The answer is all of the data, repeated exactly.

> The data:
**********

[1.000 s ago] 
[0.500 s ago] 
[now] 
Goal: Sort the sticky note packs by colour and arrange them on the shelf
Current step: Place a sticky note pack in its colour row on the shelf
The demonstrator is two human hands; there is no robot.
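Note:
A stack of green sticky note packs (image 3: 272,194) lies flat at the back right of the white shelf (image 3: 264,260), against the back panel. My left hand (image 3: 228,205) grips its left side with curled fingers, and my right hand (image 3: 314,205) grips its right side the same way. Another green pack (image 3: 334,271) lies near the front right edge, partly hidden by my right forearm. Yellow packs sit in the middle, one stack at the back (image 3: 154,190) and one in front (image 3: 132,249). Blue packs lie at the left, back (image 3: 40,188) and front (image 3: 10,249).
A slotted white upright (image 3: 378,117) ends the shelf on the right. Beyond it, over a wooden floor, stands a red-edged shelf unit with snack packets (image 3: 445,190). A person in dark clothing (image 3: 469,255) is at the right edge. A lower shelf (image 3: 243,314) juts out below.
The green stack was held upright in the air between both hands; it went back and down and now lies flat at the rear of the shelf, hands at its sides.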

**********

> Expected answer:
[1.000 s ago] 
[0.500 s ago] 
[now] 
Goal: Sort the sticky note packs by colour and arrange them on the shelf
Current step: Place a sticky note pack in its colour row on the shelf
The demonstrator is two human hands; there is no robot.
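Note:
A stack of green sticky note packs (image 3: 272,194) lies flat at the back right of the white shelf (image 3: 264,260), against the back panel. My left hand (image 3: 228,205) grips its left side with curled fingers, and my right hand (image 3: 314,205) grips its right side the same way. Another green pack (image 3: 334,271) lies near the front right edge, partly hidden by my right forearm. Yellow packs sit in the middle, one stack at the back (image 3: 154,190) and one in front (image 3: 132,249). Blue packs lie at the left, back (image 3: 40,188) and front (image 3: 10,249).
A slotted white upright (image 3: 378,117) ends the shelf on the right. Beyond it, over a wooden floor, stands a red-edged shelf unit with snack packets (image 3: 445,190). A person in dark clothing (image 3: 469,255) is at the right edge. A lower shelf (image 3: 243,314) juts out below.
The green stack was held upright in the air between both hands; it went back and down and now lies flat at the rear of the shelf, hands at its sides.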

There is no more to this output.